Miriam Suzanne: Right. Layer names are scoped to the Shadow root, so they don't cross the boundary. So there's no potential for accidental conflicts there. So then the question is can we provide a way to have intentional crossover between layers? I think that might be interesting and I haven't thought through exactly what a syntax for that would look like or ... I mean, I think this goes back to the thing I was saying before of we designed layers so that they would clearly work for the bootstrap case. Bootstrap can provide layers and you can consume those layers and interact with them in ways that Bootstrap has exposed. So the one tool can decide to expose some layers and then the page author can decide to interact with them or not. And the question here would be who's exposing which layers? Is it that the page exposes some layers that the component author can pull in? I mean, this is sort of the component pull versus page push in your first model. Is it the page provides some things and the component author is allowed to pull them in or is it like the component provides an interface for layers where you're allowed to push into? I'm not sure. I haven't dug into all of that, but I think that's the question that is bugging me right now.
Eric Meyer: Yeah.
Brian Kardell: Me, too.
Eric Meyer: With that note, thank you, Miriam, for coming online.

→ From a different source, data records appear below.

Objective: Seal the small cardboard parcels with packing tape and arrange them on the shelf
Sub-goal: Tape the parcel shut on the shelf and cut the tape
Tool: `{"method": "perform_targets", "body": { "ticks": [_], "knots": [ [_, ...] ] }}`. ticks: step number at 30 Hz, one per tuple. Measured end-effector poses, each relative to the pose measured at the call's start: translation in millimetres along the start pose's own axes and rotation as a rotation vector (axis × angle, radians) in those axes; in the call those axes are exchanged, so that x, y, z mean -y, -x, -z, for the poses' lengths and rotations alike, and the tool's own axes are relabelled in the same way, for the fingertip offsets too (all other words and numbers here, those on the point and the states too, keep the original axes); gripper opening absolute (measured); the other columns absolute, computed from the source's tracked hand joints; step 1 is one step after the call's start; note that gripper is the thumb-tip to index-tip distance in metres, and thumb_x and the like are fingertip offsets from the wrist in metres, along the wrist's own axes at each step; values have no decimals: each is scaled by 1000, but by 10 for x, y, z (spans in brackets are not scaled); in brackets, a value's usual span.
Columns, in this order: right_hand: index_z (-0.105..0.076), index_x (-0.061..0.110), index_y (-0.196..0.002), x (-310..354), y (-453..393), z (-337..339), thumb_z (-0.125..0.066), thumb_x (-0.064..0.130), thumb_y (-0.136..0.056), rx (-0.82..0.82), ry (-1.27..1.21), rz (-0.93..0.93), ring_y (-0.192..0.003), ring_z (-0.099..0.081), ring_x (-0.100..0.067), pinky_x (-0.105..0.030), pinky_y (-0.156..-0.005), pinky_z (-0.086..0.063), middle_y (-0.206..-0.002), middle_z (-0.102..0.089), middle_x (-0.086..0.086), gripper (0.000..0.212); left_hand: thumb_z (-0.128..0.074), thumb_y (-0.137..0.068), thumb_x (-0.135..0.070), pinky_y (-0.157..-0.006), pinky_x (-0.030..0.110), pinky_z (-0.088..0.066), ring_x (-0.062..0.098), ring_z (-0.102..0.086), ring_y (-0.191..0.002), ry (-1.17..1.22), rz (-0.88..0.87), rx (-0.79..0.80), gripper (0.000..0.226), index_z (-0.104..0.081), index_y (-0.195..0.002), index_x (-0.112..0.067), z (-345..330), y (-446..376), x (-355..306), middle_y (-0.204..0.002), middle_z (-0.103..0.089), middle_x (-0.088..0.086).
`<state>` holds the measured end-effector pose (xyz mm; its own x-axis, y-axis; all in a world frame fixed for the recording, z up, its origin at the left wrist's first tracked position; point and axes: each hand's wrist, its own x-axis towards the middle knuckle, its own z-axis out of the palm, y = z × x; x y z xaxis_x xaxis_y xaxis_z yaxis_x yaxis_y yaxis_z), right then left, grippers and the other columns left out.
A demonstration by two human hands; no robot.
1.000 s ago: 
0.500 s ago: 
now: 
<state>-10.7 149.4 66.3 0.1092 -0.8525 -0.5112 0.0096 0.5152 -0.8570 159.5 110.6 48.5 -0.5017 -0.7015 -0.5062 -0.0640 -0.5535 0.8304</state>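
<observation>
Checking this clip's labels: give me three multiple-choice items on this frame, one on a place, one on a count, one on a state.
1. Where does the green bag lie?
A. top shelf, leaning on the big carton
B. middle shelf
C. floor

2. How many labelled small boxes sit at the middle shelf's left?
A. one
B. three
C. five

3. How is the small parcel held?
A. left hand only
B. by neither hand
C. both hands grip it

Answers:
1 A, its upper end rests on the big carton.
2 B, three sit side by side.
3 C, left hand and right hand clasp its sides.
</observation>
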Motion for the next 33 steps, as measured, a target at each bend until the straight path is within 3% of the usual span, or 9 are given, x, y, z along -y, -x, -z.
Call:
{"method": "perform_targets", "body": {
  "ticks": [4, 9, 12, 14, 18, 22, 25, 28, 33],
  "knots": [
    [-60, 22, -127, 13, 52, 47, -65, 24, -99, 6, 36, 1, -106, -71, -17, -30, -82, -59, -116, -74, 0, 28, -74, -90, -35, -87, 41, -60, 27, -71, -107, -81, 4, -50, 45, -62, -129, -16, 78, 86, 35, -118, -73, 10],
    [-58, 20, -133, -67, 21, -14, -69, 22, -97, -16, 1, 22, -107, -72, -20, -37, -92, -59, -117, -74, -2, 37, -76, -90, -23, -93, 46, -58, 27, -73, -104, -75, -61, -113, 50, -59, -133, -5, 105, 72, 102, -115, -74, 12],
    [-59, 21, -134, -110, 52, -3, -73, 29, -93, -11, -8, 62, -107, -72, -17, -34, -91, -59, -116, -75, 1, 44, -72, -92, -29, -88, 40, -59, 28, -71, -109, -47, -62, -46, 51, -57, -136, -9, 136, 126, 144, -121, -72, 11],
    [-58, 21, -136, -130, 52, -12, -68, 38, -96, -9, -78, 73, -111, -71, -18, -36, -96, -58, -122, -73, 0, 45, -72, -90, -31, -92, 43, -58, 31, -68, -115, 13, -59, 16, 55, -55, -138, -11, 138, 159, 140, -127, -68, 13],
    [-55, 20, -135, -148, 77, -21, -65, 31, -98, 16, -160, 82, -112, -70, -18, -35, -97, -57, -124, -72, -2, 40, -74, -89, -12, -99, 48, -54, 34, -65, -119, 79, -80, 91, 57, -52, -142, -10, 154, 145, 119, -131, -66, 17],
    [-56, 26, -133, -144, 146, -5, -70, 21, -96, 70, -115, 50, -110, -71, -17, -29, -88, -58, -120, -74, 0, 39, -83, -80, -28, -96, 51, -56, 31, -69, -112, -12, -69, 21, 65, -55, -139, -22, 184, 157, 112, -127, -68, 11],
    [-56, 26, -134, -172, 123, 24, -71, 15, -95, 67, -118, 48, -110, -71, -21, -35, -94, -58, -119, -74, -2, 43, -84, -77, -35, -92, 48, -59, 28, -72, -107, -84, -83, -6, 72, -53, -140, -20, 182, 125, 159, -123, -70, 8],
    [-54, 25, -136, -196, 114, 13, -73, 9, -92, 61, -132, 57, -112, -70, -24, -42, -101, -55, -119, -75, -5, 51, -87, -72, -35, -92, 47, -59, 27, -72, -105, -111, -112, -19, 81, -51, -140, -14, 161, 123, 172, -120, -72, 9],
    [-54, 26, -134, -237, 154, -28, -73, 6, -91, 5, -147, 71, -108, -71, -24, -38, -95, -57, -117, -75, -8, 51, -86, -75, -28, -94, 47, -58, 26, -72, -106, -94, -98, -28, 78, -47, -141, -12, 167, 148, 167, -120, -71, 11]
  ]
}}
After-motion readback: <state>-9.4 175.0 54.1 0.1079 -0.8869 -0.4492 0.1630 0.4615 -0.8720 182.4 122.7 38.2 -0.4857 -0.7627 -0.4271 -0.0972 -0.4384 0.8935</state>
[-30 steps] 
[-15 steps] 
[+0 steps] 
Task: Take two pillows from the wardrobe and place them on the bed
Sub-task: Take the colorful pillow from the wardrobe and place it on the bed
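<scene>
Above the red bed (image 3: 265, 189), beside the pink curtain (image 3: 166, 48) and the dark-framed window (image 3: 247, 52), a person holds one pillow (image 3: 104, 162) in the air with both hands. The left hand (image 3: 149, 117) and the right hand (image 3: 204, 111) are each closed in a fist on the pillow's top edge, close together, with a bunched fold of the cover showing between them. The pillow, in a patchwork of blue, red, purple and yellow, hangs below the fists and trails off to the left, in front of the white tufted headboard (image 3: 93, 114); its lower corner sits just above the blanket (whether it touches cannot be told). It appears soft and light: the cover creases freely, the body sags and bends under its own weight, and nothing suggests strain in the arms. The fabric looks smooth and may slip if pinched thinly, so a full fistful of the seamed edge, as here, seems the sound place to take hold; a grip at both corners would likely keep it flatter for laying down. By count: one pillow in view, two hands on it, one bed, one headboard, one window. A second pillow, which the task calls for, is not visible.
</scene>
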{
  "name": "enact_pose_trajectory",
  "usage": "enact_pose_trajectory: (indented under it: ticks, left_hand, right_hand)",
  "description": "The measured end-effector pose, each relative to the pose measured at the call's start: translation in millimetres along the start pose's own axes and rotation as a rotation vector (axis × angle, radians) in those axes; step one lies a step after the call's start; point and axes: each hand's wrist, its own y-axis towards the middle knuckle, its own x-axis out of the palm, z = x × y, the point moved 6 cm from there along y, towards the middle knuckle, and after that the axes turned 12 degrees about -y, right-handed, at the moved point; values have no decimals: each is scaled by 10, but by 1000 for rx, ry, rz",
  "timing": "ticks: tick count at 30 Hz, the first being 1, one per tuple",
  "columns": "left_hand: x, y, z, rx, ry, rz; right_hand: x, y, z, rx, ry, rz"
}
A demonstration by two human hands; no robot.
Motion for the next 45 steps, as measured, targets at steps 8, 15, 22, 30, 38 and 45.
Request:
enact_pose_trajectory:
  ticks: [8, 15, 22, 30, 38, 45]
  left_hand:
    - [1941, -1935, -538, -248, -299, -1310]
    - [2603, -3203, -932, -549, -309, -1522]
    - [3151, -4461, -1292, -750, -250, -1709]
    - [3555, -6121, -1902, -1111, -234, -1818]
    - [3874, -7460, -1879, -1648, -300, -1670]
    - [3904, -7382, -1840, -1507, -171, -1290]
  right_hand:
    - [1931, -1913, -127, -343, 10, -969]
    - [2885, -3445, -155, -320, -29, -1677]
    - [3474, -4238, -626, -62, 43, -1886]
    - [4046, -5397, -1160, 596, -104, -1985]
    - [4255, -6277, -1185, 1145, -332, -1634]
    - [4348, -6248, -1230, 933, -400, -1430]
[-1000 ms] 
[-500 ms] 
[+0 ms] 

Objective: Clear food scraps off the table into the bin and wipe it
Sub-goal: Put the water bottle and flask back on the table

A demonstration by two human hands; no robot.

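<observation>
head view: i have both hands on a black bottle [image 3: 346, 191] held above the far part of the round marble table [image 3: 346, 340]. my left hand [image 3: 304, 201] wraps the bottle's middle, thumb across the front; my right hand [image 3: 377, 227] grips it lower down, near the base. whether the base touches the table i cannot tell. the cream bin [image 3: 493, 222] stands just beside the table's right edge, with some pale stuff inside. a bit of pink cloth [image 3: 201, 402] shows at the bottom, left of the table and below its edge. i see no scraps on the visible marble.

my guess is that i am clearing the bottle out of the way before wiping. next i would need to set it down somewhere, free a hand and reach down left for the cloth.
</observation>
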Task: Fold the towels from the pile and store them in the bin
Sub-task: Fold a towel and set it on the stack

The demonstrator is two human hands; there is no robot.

Where can people find you on the inter tubes?
Miriam Suzanne: They can find me on Macedon, Mia at Front End Social, or they can go to the OddBird website. OddBird is the web agency that I co-founded. We do a lot of work in various areas of the web, so oddbird.net.
Eric Meyer: Cool. And I assume you are open for new clients?
Miriam Suzanne: We are open for new clients and we do all sorts of things from refactors to custom built applications.
Eric Meyer: Nice. Very cool. All right, so thank you so much and hopefully after some period of time we'll be able to do this again with an update on what has been learned and figured out.
Miriam Suzanne: Yeah. Hopefully you'll figure it out and let us know.
Eric Meyer: Yeah, right, right, right, right. Thanks, Miriam.